> **DESCRIPTION OF THE TASK**
Restate the full listing word for word; images stay out of it.

> **PROVIDED MATERIAL**

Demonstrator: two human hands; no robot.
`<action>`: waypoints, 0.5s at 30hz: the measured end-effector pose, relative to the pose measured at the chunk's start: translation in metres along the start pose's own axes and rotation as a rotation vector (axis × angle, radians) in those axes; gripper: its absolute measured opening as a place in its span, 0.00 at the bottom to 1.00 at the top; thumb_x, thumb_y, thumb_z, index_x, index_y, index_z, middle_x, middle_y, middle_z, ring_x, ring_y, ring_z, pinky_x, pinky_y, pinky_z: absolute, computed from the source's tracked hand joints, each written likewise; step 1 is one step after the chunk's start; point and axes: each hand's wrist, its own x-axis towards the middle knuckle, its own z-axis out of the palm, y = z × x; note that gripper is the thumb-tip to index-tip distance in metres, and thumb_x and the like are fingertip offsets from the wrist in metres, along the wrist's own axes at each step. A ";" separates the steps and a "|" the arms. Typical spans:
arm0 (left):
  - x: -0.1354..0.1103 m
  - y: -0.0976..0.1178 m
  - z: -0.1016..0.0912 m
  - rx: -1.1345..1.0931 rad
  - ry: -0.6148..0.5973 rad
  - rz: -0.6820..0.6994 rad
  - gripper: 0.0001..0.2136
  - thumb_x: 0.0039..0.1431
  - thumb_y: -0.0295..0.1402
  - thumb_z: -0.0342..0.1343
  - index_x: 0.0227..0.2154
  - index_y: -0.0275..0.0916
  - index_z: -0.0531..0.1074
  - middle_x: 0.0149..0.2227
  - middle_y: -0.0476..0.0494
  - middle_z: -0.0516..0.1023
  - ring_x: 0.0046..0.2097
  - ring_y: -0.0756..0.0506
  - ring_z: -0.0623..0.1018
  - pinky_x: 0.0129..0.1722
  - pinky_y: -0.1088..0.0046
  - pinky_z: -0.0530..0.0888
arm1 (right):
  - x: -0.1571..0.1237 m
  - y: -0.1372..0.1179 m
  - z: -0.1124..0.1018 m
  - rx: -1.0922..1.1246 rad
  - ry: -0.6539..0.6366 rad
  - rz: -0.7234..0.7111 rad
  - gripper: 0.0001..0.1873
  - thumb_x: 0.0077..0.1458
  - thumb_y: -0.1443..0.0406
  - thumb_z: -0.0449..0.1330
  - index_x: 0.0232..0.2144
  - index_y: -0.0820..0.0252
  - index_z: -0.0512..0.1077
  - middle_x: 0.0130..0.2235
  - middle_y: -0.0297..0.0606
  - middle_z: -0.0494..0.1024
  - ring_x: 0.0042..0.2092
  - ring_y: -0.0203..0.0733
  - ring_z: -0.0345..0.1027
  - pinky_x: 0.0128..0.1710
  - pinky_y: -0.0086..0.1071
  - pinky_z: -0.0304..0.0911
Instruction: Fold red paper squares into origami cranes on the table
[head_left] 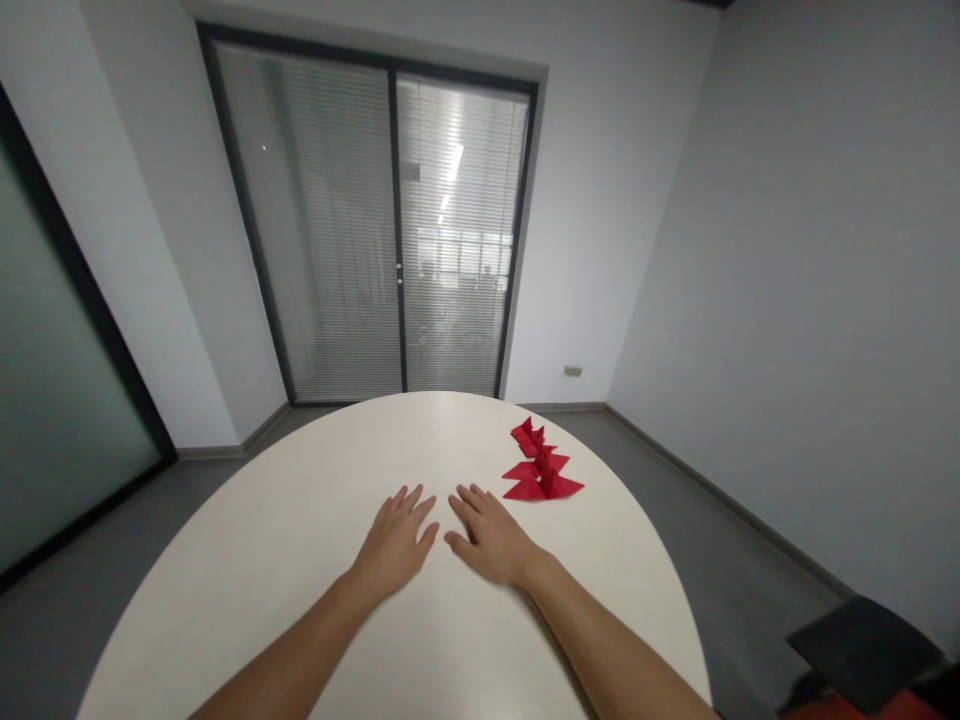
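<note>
Red folded pieces (546,486): stand in a row, one behind another, on the far right part of the round table (300,540); they overlap in view, so the exact count cannot be told.
Left hand (395,545): palm down, fingers spread and extended, holding nothing; well apart from the row.
Right hand (493,535): palm down, fingers apart and slightly bent, holding nothing; nearer to the row, which lies beyond it and to its right, not touched.
Hand-to-table contact: cannot be determined for either hand.
Material of pieces: appears to be folded paper, judged by the sharp points and creased faces.
Weight: probably very light; a brush of a sleeve or finger could shift a piece.
Stiffness: likely firm along the layered centre folds, flexible at the flat, single-looking wings.
Surface: looks matt; slipping between fingertips is unlikely.
Fragility: points and creases likely bend or crush under hard pressure.
Recommended hold: pinch the upright central fold of the nearest piece lightly between thumb and forefinger.
Avoid: pulling on a wing tip, which may open the fold.
Spacing: pieces sit close together; lifting straight up should best spare the neighbours.
</note>
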 end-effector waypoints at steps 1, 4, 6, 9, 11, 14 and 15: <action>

> **EXERCISE OUTPUT**
Demonstrator: two human hands; no robot.
`<action>`: waypoints, 0.5s at 30hz: the measured end-effector pose, relative to the pose measured at the chunk's start: translation in metres along the start pose's own axes and rotation as a rotation vector (axis × angle, radians) in those axes; gripper: its absolute measured opening as a place in its span, 0.00 at the bottom to 1.00 at the top; thumb_x, thumb_y, thumb_z, index_x, index_y, index_z, middle_x, middle_y, middle_z, ring_x, ring_y, ring_z, pinky_x, pinky_y, pinky_z: absolute, computed from the source's tracked hand joints, each written likewise; step 1 is one step after the chunk's start; point and axes: each hand's wrist, its own x-axis towards the middle knuckle, its own z-axis out of the palm, y = z × x; note that gripper is the thumb-tip to index-tip distance in metres, and thumb_x and the like are fingertip offsets from the wrist in metres, along the wrist's own axes at each step. A ";" separates the steps and a "|" the arms. Typical spans:
arm0 (left):
  - x: -0.1354..0.1103 m
  - y: -0.0976..0.1178 m
  - z: -0.1016..0.0912 m
  - rx: -1.1345..1.0931 rad
  - ry: -0.6148..0.5973 rad
  - rz: -0.6820..0.6994 rad
  - gripper: 0.0001..0.2136
  - thumb_x: 0.0039..0.1431
  - thumb_y: -0.0295..0.1402
  - thumb_z: -0.0342..0.1343
  - index_x: 0.0227..0.2154
  - index_y: -0.0275..0.0916
  - index_z: -0.0531..0.1074
  - middle_x: 0.0149..0.2227
  - middle_y: -0.0476..0.0494
  - middle_z: -0.0516..0.1023
  - ring_x: 0.0046..0.2097
  - ring_y: -0.0756..0.0506
  - ring_z: -0.0623..0.1018
  - pinky_x: 0.0129..0.1722
  - pinky_y: -0.1088..0.0046
  - pinky_z: -0.0530..0.0888
arm1 (right):
  - x: -0.1571..0.1237 m
  - y: -0.1372..0.1179 m
  - z: -0.1124..0.1018 m
  - rx: -1.0922..1.1246 rad
  - ry: -0.6539..0.6366 rad
  - rz: -0.7234..0.7111 rad
  - gripper: 0.0001..0.1873
  - thumb_x: 0.0077..0.1458
  - thumb_y: -0.1443..0.0406
  - thumb_z: -0.0449..0.1330
  - index_x: 0.0232..0.2144
  - index_y: -0.0820..0.0252
  - index_z: -0.0512..0.1077
  - middle_x: 0.0130..0.2235
  - middle_y: -0.0297..0.0606
  - middle_z: -0.0494..0.1024
  - ring_x: 0.0042..0.2092
  - ring_y: -0.0203..0.0733
  - ring_z: -0.0345..0.1027
  - pinky_x: 0.0128..0.1710
  - pinky_y: -0.0086..0.1071
  - pinky_z: -0.0304..0.0911
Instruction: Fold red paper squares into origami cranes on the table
[head_left] 
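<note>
Red folded pieces (546,486): stand in a row, one behind another, on the far right part of the round table (300,540); they overlap in view, so the exact count cannot be told.
Left hand (395,545): palm down, fingers spread and extended, holding nothing; well apart from the row.
Right hand (493,535): palm down, fingers apart and slightly bent, holding nothing; nearer to the row, which lies beyond it and to its right, not touched.
Hand-to-table contact: cannot be determined for either hand.
Material of pieces: appears to be folded paper, judged by the sharp points and creased faces.
Weight: probably very light; a brush of a sleeve or finger could shift a piece.
Stiffness: likely firm along the layered centre folds, flexible at the flat, single-looking wings.
Surface: looks matt; slipping between fingertips is unlikely.
Fragility: points and creases likely bend or crush under hard pressure.
Recommended hold: pinch the upright central fold of the nearest piece lightly between thumb and forefinger.
Avoid: pulling on a wing tip, which may open the fold.
Spacing: pieces sit close together; lifting straight up should best spare the neighbours.
</note>
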 end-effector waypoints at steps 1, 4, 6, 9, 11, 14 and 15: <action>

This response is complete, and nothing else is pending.